Appendix A.  Example of an Encapsulated IP Packet Flow

   Below, an example inner IP packet flow within the encapsulating
   tunnel packet stream is shown.  Notice how encapsulated IP packets
   can start and end anywhere, and more than one or less than one may
   occur in a single encapsulating packet.

     Offset: 0        Offset: 100    Offset: 2000    Offset: 600
    [ ESP1  (1404) ][ ESP2  (1404) ][ ESP3  (1404) ][ ESP4  (1404) ]
    [--750--][--750--][60][-240-][--3000----------------------][pad]

                   Figure 11: Inner and Outer Packet Flow

   Each outer encapsulating ESP space is a fixed size of 1404 octets,
   the first 4 octets of which contain the AGGFRAG header.  The
   encapsulated IP packet flow (lengths include the IP header and
   payload) is as follows: a 750-octet packet, a 750-octet packet, a
   60-octet packet, a 240-octet packet, and a 3000-octet packet.

   The BlockOffset values in the 4 AGGFRAG payload headers for this
   packet flow would thus be: 0, 100, 2000, and 600, respectively.  The
   first encapsulating packet (ESP1) has a zero BlockOffset, which
   points at the IP data block immediately following the AGGFRAG header.
   The following packet's (ESP2) BlockOffset points inward 100 octets to
   the start of the 60-octet data block.  The third encapsulating packet
   (ESP3) contains the middle portion of the 3000-octet data block, so
   the offset points past its end and into the fourth encapsulating
   packet.  The fourth packet's (ESP4) offset is 600, pointing at the
   padding that follows the completion of the continued 3000-octet
   packet.

Appendix B.  A Send and Loss Event Rate Calculation

   The current best practice indicates that congestion control SHOULD be
   done in a TCP-friendly way.  A TCP-friendly congestion control
   algorithm is described in [RFC5348].  For this IP-TFS use case (as
   with [RFC4342]), the (fixed) packet size is used as the segment size
   for the algorithm.  The main formula in the algorithm for the send
   rate is then as follows:

                                 1
      X = -----------------------------------------------
          R * (sqrt(2*p/3) + 12*sqrt(3*p/8)*p*(1+32*p^2))

   X is the send rate in packets per second, R is the RTT estimate, and
   p is the loss event rate (the inverse of which is provided by the
   receiver).

   In addition, the algorithm in [RFC5348] also uses an X_recv value
   (the receiver's receive rate).  For IP-TFS, one MAY set this value
   according to the sender's current tunnel send rate (X).
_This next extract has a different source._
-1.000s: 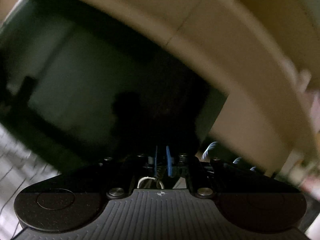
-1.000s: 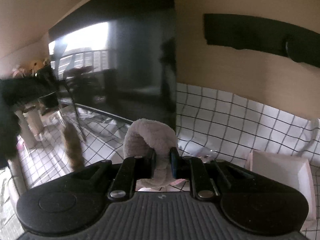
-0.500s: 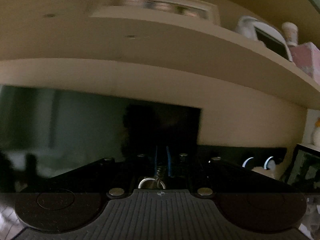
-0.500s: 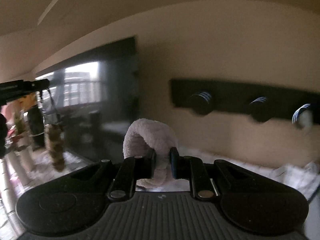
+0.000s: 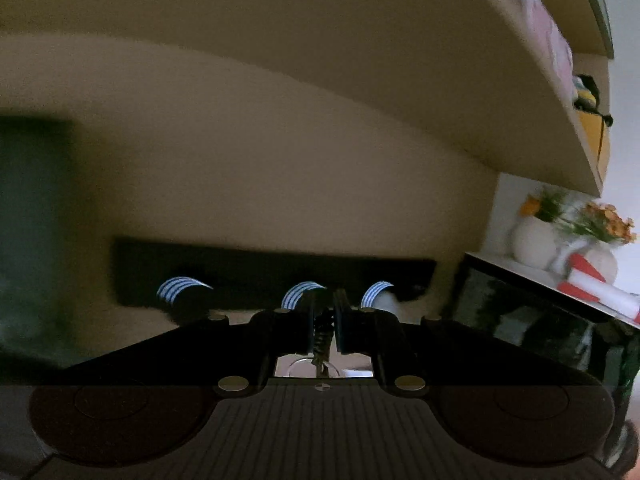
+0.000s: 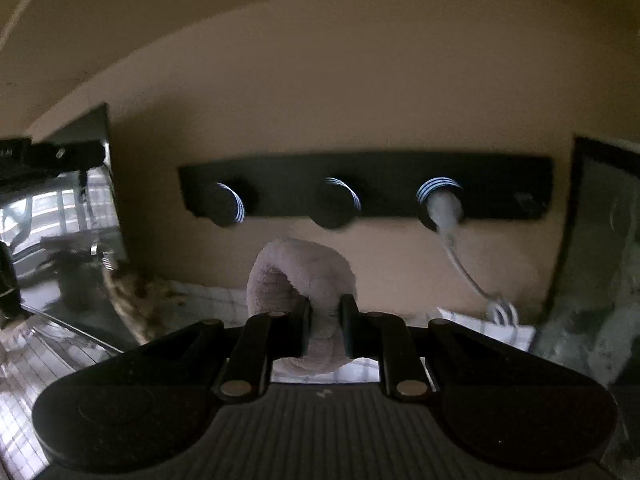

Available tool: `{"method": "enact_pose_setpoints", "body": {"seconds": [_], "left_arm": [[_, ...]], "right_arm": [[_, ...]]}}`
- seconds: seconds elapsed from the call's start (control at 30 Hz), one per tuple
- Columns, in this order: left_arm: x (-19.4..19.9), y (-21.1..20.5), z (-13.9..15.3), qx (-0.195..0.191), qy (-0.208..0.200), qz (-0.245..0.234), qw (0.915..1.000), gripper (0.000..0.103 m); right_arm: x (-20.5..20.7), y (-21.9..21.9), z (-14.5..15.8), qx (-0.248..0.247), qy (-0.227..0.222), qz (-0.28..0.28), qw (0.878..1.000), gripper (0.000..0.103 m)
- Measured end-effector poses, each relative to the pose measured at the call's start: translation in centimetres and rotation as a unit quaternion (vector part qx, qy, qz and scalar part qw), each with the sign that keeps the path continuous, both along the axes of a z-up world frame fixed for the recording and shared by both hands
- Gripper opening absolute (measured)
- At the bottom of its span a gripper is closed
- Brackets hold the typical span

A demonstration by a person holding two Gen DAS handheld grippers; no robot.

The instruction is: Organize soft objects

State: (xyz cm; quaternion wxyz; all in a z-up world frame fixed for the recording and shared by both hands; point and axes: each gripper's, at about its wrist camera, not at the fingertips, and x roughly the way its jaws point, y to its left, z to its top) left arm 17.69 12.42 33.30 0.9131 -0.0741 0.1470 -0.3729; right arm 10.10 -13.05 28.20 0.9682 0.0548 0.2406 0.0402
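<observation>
My right gripper (image 6: 325, 304) is shut on a fluffy pale grey loop (image 6: 304, 272), held up just below a black wall rack (image 6: 500, 188) with three round pegs. The middle peg (image 6: 334, 204) is right above the loop. A white fluffy item (image 6: 446, 210) with a cord hangs on the right peg. My left gripper (image 5: 323, 312) is shut on a thin dark chain or cord (image 5: 321, 340), and faces the same rack (image 5: 260, 268). In the right wrist view a furry brown thing (image 6: 132, 300) hangs at the left; it is blurred.
A dark glossy screen (image 6: 68, 240) stands left of the rack, a dark frame (image 6: 600, 260) at the right. A beige shelf (image 5: 440, 80) runs overhead. White vases with orange flowers (image 5: 560, 232) stand at the right. A checked cloth (image 6: 24, 380) covers the surface below.
Both grippers swung right and up from the dark screen to face the peg rack. The grey loop stays gripped and is closer to the middle peg.
</observation>
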Motion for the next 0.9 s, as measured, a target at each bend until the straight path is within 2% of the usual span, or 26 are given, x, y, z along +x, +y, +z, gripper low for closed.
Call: {"method": "enact_pose_setpoints", "body": {"seconds": [0.07, 0.13, 0.17, 0.2, 0.23, 0.3, 0.37, 0.47, 0.57, 0.7, 0.77, 0.9], "left_arm": [[1.6, -2.3, -2.3, -0.017, 0.035, -0.020, 0.9991, 0.013], [3.1, -4.4, -4.9, -0.015, 0.075, -0.024, 0.9968, 0.014], [3.9, -5.5, -6.6, 0.000, 0.102, -0.011, 0.9948, 0.014], [4.7, -6.5, -7.8, 0.010, 0.117, 0.002, 0.9931, 0.015], [5.2, -7.1, -9.4, 0.022, 0.131, 0.012, 0.9911, 0.015], [5.6, -7.4, -12.0, 0.044, 0.153, 0.023, 0.9870, 0.015], [5.4, -6.6, -13.3, 0.048, 0.162, 0.028, 0.9853, 0.015], [4.9, -3.7, -13.4, 0.055, 0.159, 0.039, 0.9850, 0.015], [4.1, 1.1, -11.7, 0.075, 0.142, 0.069, 0.9846, 0.015], [2.7, 8.0, -9.2, 0.088, 0.125, 0.130, 0.9797, 0.015], [1.5, 12.4, -8.4, 0.095, 0.111, 0.170, 0.9745, 0.015], [-0.4, 20.3, -8.3, 0.114, 0.111, 0.245, 0.9564, 0.015]], "right_arm": [[0.6, -1.0, -1.6, 0.005, 0.018, -0.007, 1.000, 0.015], [1.0, -2.0, -3.3, 0.022, 0.039, 0.000, 0.999, 0.023], [1.5, -2.5, -4.6, 0.030, 0.060, 0.006, 0.998, 0.029], [1.7, -2.7, -5.6, 0.030, 0.077, 0.002, 0.997, 0.042], [2.0, -3.1, -6.5, 0.029, 0.087, -0.006, 0.996, 0.051], [1.8, -3.5, -7.9, 0.018, 0.097, -0.018, 0.995, 0.052], [1.7, -4.0, -8.6, 0.013, 0.105, -0.030, 0.994, 0.052], [1.5, -4.1, -7.9, 0.024, 0.095, -0.046, 0.994, 0.052], [2.3, -3.4, -6.3, 0.055, 0.082, -0.058, 0.993, 0.052], [4.2, 0.9, -4.1, 0.080, 0.069, -0.043, 0.994, 0.052], [4.9, 4.1, -3.4, 0.083, 0.060, -0.020, 0.995, 0.052], [5.9, 11.3, -2.8, 0.092, 0.058, 0.031, 0.994, 0.052]]}}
   The IP-TFS receiver, having the RTT estimate from the sender, can use
   the same method as described in [RFC5348] and [RFC4342] to collect
   the loss intervals and calculate the loss event rate value using the
   weighted average as indicated.  The receiver communicates the inverse
   of this value back to the sender in the AGGFRAG_PAYLOAD payload
   header field LossEventRate.

   The IP-TFS sender now has both the R and p values and can calculate
   the correct sending rate.  If following [RFC5348], the sender should
   also use the slow start mechanism described therein when the IP-TFS
   SA is first established.

Appendix C.  Comparisons of IP-TFS

C.1.  Comparing Overhead

   For comparing overhead, the overhead of ESP for both normal and
   AGGFRAG tunnel packets must be calculated, and so an algorithm for
   encryption and authentication must be chosen.  For the data below,
   AES-GCM-256 was selected.  This leads to an IP+ESP overhead of 54.

     54 = 20 (IP) + 8 (ESPH) + 2 (ESPF) + 8 (IV) + 16 (ICV)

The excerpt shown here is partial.